These were people that had survived in the wilderness and were about to enter into the promised land of Canaan. God had said over and over that being in His favor and inheriting His promises are not unconditional. You see in the next chapter (Numbers 26) how God made sure to obliterate the unfaithful generation which would not go into Canaan at God’s command 38 years earlier, except for the few who wanted to go and tried to persuade Israel to go. You would think every Israelite would have learned this lesson by now! But many hadn’t. They gave into the enticements of heathen idolatry and the fornication which accompanied that- and God thus made an example of them to purify Israel and to remind them that being in His favor and inheriting His promises are not unconditional. We have to exercise a living faith which submits to God, works righteousness, and denies the pleasures of sin to be in His favor! It is a lesson which Israel had trouble learning (though some did take it to heart, not all were wicked); and Israel’s main reason for crucifying Jesus and rejecting His Apostles was their refusal to believe and to practically apply this lesson on the righteous terms of God’s Law. Jesus preached against how Israel’s leaders had subtly seduced them into accepting sin- even various forms of idolatry, lasciviousness, and fornication. He demanded the fruits of righteousness from Israel, as did John the Baptist and His Apostles. They were all rejected by the nation of Israel as a whole- until God finally rejected them when He allowed the Romans to destroy their Temple in AD 70.

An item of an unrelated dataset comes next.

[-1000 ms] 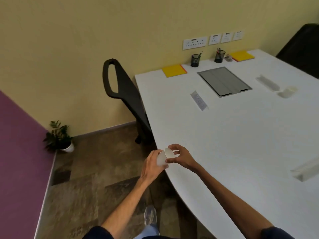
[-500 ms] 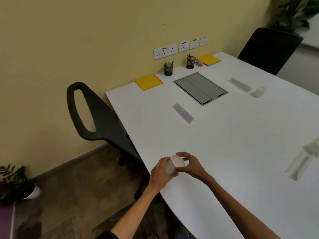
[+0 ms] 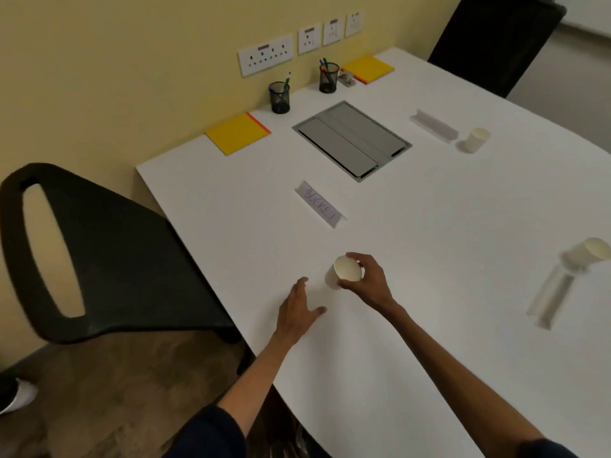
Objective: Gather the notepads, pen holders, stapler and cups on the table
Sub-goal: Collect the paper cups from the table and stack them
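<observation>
My right hand (image 3: 367, 280) grips a white paper cup (image 3: 344, 272), tilted toward me, just above the white table (image 3: 429, 226). My left hand (image 3: 297, 310) hovers beside it, fingers spread, holding nothing. A second cup (image 3: 476, 139) stands at the right, a third (image 3: 593, 251) lies tipped at the right edge. Two black mesh pen holders (image 3: 280, 97) (image 3: 328, 77) stand by the wall. One yellow notepad (image 3: 237, 133) lies left of them, another (image 3: 367, 69) to their right. A small metal stapler (image 3: 347, 79) sits between the right holder and notepad.
A grey socket hatch (image 3: 352, 138) is set into the table. A handwritten name card (image 3: 319, 203) and two clear card stands (image 3: 433, 125) (image 3: 550, 297) lie on it. A black chair (image 3: 89, 259) stands at the left edge, another (image 3: 496, 38) at the far right.
My left hand has let go of the cup and dropped away to the left. The right hand alone carries it further over the table. The view has swung right.
</observation>
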Tool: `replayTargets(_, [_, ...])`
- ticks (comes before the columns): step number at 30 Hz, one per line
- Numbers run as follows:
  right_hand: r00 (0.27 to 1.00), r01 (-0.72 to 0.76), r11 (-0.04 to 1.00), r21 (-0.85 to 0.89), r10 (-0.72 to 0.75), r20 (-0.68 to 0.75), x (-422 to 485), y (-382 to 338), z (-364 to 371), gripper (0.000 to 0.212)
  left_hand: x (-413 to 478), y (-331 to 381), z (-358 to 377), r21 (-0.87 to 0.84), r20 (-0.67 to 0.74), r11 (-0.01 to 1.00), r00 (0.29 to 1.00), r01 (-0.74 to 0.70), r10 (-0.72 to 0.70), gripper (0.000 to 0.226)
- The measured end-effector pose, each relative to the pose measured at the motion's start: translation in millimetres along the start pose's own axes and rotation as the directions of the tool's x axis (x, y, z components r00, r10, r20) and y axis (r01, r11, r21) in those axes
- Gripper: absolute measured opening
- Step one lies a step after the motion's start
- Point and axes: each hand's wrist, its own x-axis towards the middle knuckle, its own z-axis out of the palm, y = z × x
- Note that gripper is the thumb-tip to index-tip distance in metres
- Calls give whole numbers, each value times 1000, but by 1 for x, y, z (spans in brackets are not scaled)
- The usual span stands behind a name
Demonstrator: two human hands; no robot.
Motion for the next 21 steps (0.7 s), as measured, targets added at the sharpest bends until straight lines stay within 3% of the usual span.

Mark 12:1-11: “And he began to speak unto them by parables. A certain man planted a vineyard, and set an hedge about it, and digged a place for the winefat, and built a tower, and let it out to husbandmen, and went into a far country. And at the season he sent to the husbandmen a servant, that he might receive from the husbandmen of the fruit of the vineyard. And they caught him, and beat him, and sent him away empty. And again he sent unto them another servant; and at him they cast stones, and wounded him in the head, and sent him away shamefully handled. And again he sent another; and him they killed, and many others; beating some, and killing some.Having yet therefore one son, his wellbeloved, he sent him also last unto them, saying, They will reverence my son. But those husbandmen said among themselves, This is the heir; come, let us kill him, and the inheritance shall be ours.’ And they took him, and killed him, and cast him out of the vineyard. What shall therefore the lord of the vineyard do? he will come and destroy the husbandmen, and will give the vineyard unto others. And have ye not read this scripture; The stone which the builders rejected is become the head of the corner: This was the Lord’s doing, and it is marvellous in our eyes?”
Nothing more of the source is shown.